At 2:45 AM, when most of the town slept soundly, Beehunter Ditch was anything but quiet. The monitoring station near 12th St NE and Highway 54 East recorded a surge—389 cubic feet per second (cfs) of water flowed through the ditch, a reminder of just how powerful even small waterways can be during peak rain conditions.
This got me to thinking — and oh how crazy my mind works at times! — what if that volume of water were diverted into the typical home? How big would the pipe need to be? And how long would it take to flood the house from floor-to-ceiling?

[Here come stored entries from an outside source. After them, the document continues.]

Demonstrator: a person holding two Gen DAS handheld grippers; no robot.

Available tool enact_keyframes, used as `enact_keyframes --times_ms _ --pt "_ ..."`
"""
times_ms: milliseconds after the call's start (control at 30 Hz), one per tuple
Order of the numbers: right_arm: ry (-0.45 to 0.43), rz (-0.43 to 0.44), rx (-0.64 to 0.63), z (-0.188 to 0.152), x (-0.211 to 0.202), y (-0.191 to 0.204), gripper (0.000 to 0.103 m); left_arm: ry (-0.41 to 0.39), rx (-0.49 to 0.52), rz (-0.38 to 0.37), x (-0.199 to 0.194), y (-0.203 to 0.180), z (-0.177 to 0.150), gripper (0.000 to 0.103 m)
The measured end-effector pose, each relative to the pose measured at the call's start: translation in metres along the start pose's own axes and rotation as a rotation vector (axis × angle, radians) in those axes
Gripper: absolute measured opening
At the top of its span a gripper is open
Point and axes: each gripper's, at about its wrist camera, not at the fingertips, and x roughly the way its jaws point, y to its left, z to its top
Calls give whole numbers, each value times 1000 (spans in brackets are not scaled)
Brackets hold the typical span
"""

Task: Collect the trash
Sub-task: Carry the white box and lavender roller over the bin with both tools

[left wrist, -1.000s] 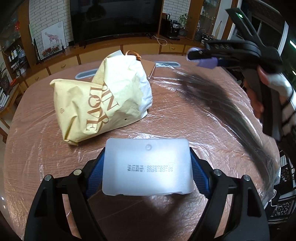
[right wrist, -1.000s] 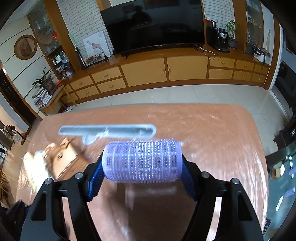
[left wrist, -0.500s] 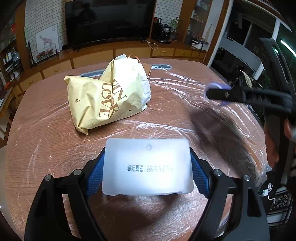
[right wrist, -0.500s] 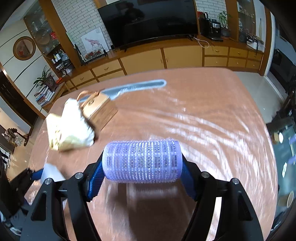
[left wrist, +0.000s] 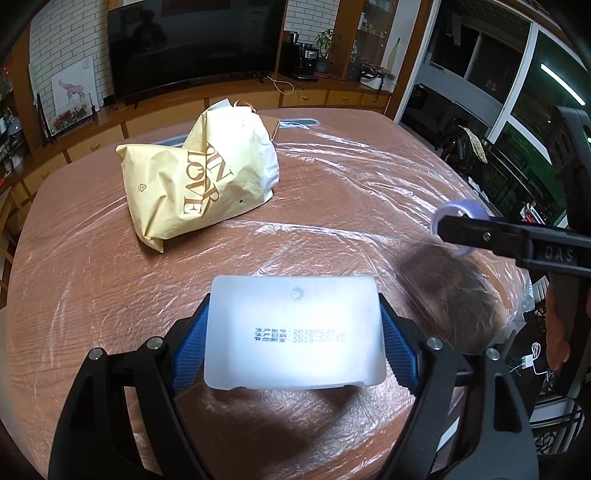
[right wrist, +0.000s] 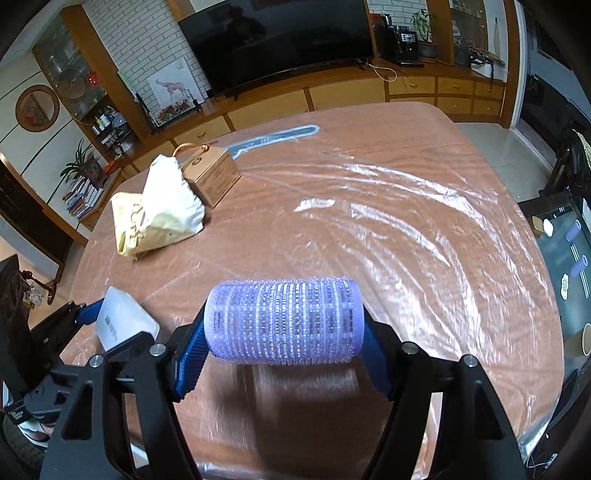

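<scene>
We're in a home living room: a big dark television (right wrist: pixel 280 35) sits on a long wooden cabinet (right wrist: pixel 343 99) against a white brick wall (right wrist: pixel 136 48), with a coffee machine (right wrist: pixel 404 42), potted plants (right wrist: pixel 79 166), stacked books (right wrist: pixel 83 195) and a wooden table (right wrist: pixel 424 192) under clear plastic.

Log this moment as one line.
left gripper: shut on white box | right gripper: shut on purple roller | yellow bag on table

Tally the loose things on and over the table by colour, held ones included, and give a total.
Yellow: 1, the paper bag
Brown: 1, the cardboard box
White: 1, the plastic container
Purple: 1, the hair roller
Grey: 1, the long flat tool
Total: 5
</scene>
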Motion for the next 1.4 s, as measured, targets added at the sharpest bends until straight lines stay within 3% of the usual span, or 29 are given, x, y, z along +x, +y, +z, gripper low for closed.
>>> enact_keyframes --times_ms 433,767,1100,1400 --pt "12 100 -117 -26 -30 9 70 -49 -76 88 -38 -10 -29 83" --pt "23 191 -221 -66 -65 27 70 -75 -105 124 -78 -31 -65 83" --pt "66 220 -255 -117 -86 30 70 -55 -96 140 -100 -50 -105 83" --pt "122 212 -260 -152 -81 24 70 -16 -86 138 -99 -65 -139 83"
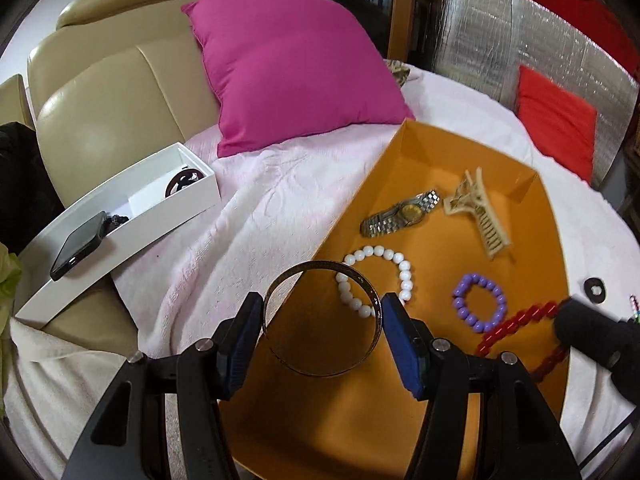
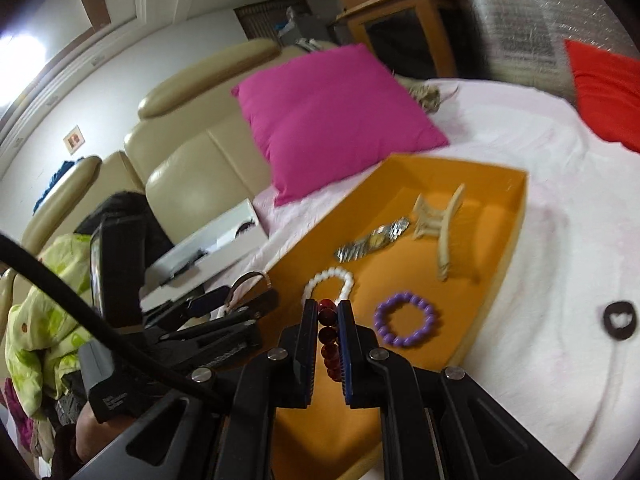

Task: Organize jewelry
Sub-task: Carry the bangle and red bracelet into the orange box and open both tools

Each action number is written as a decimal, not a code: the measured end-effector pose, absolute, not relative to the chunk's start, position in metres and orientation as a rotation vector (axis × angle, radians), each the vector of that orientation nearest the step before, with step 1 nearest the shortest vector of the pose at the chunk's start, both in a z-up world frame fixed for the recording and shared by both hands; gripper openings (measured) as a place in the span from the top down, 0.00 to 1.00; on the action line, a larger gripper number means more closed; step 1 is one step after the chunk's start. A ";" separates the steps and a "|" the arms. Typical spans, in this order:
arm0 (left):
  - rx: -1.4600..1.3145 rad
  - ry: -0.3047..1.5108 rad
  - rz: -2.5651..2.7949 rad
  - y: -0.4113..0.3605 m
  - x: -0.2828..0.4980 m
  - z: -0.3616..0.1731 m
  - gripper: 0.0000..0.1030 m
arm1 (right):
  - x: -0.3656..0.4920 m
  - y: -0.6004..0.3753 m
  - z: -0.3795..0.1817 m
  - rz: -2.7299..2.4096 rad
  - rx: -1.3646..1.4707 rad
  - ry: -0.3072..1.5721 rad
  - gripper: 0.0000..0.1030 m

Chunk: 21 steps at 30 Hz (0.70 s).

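My left gripper holds a metal bangle across its width, one blue pad against each side of the ring. The bangle hangs over the near left edge of the orange tray, partly above the tray floor and partly above the pink bedspread.

My right gripper is pinched on a red bead bracelet, the beads strung in a line between the two fingers above the near end of the tray. In the left view the same red bracelet loops over the tray's right edge, with the right gripper's black body beside it.

Inside the tray, a white bead bracelet lies near the left edge, just behind the bangle. A purple bead bracelet sits to its right, apart from it. Farther back a wristwatch with a metal band lies just beside a beige hair claw, near the far right corner.

On the bedspread off the tray's right edge lies a small dark ring-shaped piece. A white box rests at the left edge of the bed with a black phone on it. A magenta pillow leans at the bed's far edge against a beige leather sofa.
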<state>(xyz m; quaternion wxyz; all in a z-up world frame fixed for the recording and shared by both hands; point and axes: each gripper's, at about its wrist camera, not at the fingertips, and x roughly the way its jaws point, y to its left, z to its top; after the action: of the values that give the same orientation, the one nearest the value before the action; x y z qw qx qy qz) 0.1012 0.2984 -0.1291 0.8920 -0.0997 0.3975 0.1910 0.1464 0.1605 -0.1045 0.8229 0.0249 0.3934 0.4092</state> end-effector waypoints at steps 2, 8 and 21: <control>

Let’s geek out on the numbers, so we can put this all in perspective.
1. Pipe Sizing for Beehunter Ditch’s Peak Flow
The typical home is connected to the local water utility by a 3/4-inch diameter pipe, sufficient for showers, sinks, a dishwasher, ice maker, and washing machine. But to handle 389 cfs? That’s a whole different animal!
Let’s find out what diameter pipe would be needed to handle that flow rate using some simplified hydraulics.
Assumptions:
• Pipe runs full and under pressure (idealized for simplicity).
• Using the continuity equation:
Q = A \cdot v
Where:
• Q is flow (cubic feet per second)
• A is cross-sectional area (square feet)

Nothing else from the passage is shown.